— Ровно двенадцать, сэр, — отозвался садовник.

— Отлично. В двенадцать с четвертью поднимешься в мастерскую и проверишь, все ли в порядке!

— Слушаюсь, сэр!

Помедлив, Ричард вернулся в мастерскую. «Разберемся, вот уж разберемся…» — задумчиво бормотал он себе под нос.

Никакой особой опасности в его намерении улечься в этот мудреный ящик вроде бы не просматривалось. Ричард внимательно изучил ряд аккуратных вентиляционных отверстий по сторонам. Даже если крышка и захлопнется наглухо, удушье не грозит. А там и Роджерс, глядишь, подоспеет. Просто поместите тело в полость устройства — и ждите, пока не заиграет музыка! Нет, ну до чего же был он наивен все-таки, этот старый брюзга Чарли! Аккуратно подтянув наутюженную брючину, Ричард задрал на верстак левую ногу.
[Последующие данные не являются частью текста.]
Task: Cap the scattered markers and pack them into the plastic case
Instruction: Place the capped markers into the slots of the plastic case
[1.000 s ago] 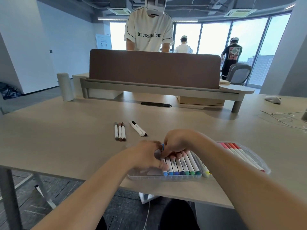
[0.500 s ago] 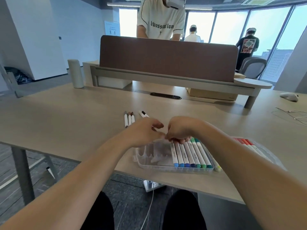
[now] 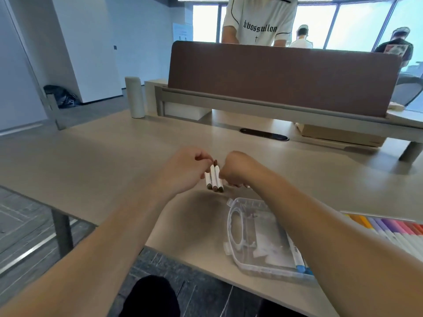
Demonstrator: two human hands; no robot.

Он чувствовал себя словно голый человек, забирающийся в ванну под чьим-то неусыпным и недобрым надзором. Поставив ногу в сияющем ботинке на атласное дно и что-то буркнув, как всякий, не вполне довольный температурой, Ричард преклонил колени, сперва неуклюже скорчился на боку, а затем перевернулся на спину. Не слишком-то просторно, но удобно и мягко, отметил он про себя и, скрестив руки на груди, глуповато хихикнул. Чертовски забавно воображать себя усопшим, окруженным толпой скорбящих родных и близких, в зыбком свете поминальных свечей, а мир с твоим уходом как бы застывает навечно. С трудом подавив очередной приступ смеха, Ричард придал лицу приличествующее случаю отрешенно-скорбное выражение и — «смежил очи». Пальцы рук, сплетенные на груди, он постарался представить себе прохладно-восковыми.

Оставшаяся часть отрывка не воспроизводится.